It is the preacher’s contact with Reality that enables the Holy Spirit to
strip off the sophistries of those who listen; and when He does that, you
find it is the best people who go down first under conviction.

A great psychological law too little known is that the line of appeal is
conditioned by the line of attraction. If I seek to attract men, that will
be the line on which my aggressive work will have to be done.

To whom is our appeal? To none but those God sends you to. You can’t get
men to come; nobody could get you to come until you came. “The wind blows
where it lists, … so is every one that is born of the Spirit.”

Many of the theological terms used nowadays have no grip; we talk glibly
about sin, and about salvation; but let the truth be presented along the
line of a man’s deep personal need, and at once it is arresting.

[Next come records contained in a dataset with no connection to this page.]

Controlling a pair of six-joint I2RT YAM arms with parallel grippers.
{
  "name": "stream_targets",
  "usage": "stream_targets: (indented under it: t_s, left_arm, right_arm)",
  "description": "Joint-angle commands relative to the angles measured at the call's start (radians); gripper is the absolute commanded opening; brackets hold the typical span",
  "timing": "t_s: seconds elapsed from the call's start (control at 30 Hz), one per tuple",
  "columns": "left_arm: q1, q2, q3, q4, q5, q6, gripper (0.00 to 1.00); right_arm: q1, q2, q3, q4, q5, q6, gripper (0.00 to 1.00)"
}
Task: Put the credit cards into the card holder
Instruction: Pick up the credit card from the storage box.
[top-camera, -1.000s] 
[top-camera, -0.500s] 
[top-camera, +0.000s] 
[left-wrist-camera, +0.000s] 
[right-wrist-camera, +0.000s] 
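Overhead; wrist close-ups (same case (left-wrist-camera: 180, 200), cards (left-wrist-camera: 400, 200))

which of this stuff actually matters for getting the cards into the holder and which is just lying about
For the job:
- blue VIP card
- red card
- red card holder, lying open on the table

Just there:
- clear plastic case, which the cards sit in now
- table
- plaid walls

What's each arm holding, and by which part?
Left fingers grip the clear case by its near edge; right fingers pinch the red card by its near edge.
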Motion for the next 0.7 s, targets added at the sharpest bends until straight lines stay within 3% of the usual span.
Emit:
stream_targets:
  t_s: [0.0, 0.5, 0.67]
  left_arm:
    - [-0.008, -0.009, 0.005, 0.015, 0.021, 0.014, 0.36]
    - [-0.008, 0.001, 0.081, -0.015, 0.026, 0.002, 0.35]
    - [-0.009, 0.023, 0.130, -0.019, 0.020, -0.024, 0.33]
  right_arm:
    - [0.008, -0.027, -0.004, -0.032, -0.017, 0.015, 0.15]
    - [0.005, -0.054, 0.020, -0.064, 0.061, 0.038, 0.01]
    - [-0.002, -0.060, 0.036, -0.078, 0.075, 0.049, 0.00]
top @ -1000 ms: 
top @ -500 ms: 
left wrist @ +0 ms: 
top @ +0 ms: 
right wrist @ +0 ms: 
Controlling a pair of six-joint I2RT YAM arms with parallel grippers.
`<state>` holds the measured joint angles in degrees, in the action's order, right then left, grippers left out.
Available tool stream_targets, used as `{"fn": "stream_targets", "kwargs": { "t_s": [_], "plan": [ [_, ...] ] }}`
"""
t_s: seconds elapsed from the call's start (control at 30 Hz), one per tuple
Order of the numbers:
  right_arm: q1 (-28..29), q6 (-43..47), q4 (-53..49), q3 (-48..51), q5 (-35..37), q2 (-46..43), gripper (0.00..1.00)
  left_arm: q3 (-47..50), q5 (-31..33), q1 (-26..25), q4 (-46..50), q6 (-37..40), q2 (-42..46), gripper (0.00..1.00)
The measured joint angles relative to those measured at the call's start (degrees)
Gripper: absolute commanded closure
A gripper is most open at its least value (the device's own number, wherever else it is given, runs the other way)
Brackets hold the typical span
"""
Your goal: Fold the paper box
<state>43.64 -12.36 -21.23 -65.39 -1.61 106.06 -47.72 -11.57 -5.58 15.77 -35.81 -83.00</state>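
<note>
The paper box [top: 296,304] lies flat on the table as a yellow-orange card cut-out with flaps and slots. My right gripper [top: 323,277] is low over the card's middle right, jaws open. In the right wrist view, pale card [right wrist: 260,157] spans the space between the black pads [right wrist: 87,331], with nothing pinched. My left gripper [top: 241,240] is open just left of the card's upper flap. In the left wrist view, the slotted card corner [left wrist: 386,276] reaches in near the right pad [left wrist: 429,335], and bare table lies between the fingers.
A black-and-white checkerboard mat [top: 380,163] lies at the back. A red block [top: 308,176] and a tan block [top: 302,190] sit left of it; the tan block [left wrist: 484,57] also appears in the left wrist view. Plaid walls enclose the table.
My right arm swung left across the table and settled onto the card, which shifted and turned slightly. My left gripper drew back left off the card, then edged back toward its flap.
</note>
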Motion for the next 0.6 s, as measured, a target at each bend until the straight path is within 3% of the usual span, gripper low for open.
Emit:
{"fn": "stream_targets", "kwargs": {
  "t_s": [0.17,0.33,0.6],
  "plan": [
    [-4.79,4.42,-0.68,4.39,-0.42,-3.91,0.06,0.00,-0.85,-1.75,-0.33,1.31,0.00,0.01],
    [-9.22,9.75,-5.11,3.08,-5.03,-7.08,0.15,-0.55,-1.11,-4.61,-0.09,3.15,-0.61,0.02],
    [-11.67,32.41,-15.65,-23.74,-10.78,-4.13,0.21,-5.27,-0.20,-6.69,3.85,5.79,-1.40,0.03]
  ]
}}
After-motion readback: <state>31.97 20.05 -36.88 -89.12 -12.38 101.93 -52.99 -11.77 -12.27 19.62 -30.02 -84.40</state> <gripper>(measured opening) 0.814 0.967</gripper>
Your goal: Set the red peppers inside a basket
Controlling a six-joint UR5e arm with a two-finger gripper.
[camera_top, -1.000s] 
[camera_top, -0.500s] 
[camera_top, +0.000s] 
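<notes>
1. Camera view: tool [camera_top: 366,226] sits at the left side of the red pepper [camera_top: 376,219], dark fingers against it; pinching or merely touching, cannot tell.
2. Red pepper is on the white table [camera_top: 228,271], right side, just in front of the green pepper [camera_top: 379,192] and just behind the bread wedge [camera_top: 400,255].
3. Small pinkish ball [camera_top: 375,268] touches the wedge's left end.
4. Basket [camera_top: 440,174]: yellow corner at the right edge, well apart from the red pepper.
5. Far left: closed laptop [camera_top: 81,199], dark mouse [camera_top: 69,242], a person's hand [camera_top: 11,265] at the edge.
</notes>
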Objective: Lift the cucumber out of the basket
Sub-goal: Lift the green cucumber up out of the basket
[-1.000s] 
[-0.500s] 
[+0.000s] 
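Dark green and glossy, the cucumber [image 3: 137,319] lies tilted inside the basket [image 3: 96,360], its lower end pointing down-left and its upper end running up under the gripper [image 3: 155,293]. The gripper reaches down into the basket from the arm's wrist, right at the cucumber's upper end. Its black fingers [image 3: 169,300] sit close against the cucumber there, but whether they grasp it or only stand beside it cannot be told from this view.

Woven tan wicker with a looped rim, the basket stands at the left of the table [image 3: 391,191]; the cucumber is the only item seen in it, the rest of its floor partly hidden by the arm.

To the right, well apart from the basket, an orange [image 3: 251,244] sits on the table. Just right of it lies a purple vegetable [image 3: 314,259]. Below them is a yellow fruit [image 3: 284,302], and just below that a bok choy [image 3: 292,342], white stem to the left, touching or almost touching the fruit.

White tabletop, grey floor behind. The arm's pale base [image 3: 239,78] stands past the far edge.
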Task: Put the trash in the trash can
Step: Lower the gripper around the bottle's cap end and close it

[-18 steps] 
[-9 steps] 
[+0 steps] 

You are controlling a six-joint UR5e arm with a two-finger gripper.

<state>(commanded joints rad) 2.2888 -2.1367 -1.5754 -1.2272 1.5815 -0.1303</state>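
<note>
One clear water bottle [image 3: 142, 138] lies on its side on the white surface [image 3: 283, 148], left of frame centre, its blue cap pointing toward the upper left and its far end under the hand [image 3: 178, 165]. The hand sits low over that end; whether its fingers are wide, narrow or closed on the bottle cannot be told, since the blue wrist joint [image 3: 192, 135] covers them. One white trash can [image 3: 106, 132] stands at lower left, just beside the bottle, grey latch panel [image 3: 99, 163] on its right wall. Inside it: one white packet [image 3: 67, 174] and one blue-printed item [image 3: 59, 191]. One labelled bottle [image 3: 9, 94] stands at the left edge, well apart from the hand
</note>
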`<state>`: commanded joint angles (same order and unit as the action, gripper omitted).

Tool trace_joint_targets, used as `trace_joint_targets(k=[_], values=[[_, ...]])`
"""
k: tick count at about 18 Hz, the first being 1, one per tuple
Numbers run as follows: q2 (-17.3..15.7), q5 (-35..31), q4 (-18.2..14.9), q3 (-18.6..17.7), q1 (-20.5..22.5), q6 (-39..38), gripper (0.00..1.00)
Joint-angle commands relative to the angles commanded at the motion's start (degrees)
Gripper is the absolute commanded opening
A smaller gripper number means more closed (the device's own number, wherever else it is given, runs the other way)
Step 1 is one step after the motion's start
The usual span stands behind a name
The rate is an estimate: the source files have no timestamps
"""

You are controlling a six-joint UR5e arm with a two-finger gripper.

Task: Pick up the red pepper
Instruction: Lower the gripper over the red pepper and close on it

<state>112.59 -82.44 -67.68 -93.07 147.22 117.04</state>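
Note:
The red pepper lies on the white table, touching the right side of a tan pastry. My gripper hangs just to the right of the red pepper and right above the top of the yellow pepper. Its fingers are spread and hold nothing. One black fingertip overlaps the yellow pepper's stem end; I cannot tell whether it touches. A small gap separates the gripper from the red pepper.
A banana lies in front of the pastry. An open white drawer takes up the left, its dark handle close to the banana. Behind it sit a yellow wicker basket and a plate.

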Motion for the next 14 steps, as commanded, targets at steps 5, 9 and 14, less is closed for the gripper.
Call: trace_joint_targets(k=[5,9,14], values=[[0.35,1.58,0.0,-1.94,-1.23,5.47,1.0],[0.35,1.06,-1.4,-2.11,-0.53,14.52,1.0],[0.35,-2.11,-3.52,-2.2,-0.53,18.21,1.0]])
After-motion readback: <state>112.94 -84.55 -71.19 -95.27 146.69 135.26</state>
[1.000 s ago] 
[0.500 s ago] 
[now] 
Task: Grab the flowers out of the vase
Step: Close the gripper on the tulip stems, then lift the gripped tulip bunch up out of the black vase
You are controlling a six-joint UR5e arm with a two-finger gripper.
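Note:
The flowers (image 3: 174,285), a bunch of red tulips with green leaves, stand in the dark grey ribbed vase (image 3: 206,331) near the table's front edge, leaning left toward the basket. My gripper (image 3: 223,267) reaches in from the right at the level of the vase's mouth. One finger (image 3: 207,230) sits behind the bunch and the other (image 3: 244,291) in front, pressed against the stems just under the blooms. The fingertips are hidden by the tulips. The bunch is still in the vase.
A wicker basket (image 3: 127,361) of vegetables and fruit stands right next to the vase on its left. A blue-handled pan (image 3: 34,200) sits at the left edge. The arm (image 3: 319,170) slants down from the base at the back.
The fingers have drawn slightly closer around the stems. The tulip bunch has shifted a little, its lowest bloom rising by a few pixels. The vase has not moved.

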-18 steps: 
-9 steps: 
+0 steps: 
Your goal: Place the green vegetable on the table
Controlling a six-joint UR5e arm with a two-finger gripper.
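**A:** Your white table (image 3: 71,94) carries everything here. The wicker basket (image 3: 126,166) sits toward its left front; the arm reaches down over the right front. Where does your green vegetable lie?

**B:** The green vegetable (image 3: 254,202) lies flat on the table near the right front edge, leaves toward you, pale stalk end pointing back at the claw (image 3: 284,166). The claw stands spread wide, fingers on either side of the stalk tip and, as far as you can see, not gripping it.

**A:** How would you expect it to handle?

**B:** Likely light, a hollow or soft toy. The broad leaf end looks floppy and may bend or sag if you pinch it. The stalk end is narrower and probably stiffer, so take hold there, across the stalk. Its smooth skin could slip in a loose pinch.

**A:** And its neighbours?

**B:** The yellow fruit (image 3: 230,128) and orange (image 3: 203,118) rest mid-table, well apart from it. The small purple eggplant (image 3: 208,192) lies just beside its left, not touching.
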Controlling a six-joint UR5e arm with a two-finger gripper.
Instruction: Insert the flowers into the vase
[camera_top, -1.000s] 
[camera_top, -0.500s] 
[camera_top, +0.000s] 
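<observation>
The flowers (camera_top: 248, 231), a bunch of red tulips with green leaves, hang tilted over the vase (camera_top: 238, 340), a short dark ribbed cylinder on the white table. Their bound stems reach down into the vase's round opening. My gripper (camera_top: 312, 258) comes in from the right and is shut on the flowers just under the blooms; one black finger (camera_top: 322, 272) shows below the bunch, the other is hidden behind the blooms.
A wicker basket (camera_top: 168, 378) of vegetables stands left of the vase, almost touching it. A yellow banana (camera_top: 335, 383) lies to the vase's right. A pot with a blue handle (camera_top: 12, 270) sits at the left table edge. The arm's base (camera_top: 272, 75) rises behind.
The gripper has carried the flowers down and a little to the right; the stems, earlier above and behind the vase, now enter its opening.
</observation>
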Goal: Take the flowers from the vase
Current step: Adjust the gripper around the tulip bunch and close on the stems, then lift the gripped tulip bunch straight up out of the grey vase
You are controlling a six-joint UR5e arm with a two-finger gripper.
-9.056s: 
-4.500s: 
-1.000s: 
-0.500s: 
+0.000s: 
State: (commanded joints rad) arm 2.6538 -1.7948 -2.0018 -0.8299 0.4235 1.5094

Some of us are rushing on at such a headlong pace in Christian work,
wanting to vindicate God in a great Revival; but if God gave a revival we
would be the first to forget Him and swing off on some false fire.

Don’t exhaust yourself with other things.

Beware of the devil of good taste being your standard in presenting the
truth of God.

“Wherefore henceforth know we no man after the flesh” (2 Corinthians 5:16);
that is the way we do know men – according to our common-sense estimates.
The man who knows God has no right to estimate other men according to his
common-sense judgments; he has to bring in revelation facts which will make
him a great deal more lenient in his judgment. To have a little bit only of
God’s point of view makes us immensely bitter in our judgment.

Beware lest your reserve in public has the effect of God Almighty’s decree
to the sea – “Hitherto shall you come, but no further.” I have no business
in God’s service if I have any personal reserve; I am to be broken bread
and poured-out wine in His hands.

If you are living a life of reckless trust in God, the impression given to
your congregation is that of the reserve power of God; while personal
reserve leaves the impression that you are condescending to them.

We should give instruction unconsciously; if you give instruction
consciously in a dictatorial mood – you simply flatter your own spiritual
conceit.

Have you never met the person whose religious life is so exact that you are
terrified at coming near him? Never have an exercise of religion that blots
God clean out.

Remember two things: be natural yourself, and let God be naturally Himself
through you. Very few of us have got to the place of being worthily
natural; any number of us are un-worthily natural; that is, we reveal the
fact that we have never taken the trouble to discipline ourselves.

Don’t be discouraged if you suffer from physical aphasia; the only cure for
it is to go ahead, remembering that nervousness overcome is power.

Beware of being disappointed with yourself in delivery; ignore the record
of your nerves.

Learn to be vicarious in public prayer. Allow two rivers to come through
you: the river of God, and the river of human interests. Beware of the
danger of preaching in prayer, of being doctrinal.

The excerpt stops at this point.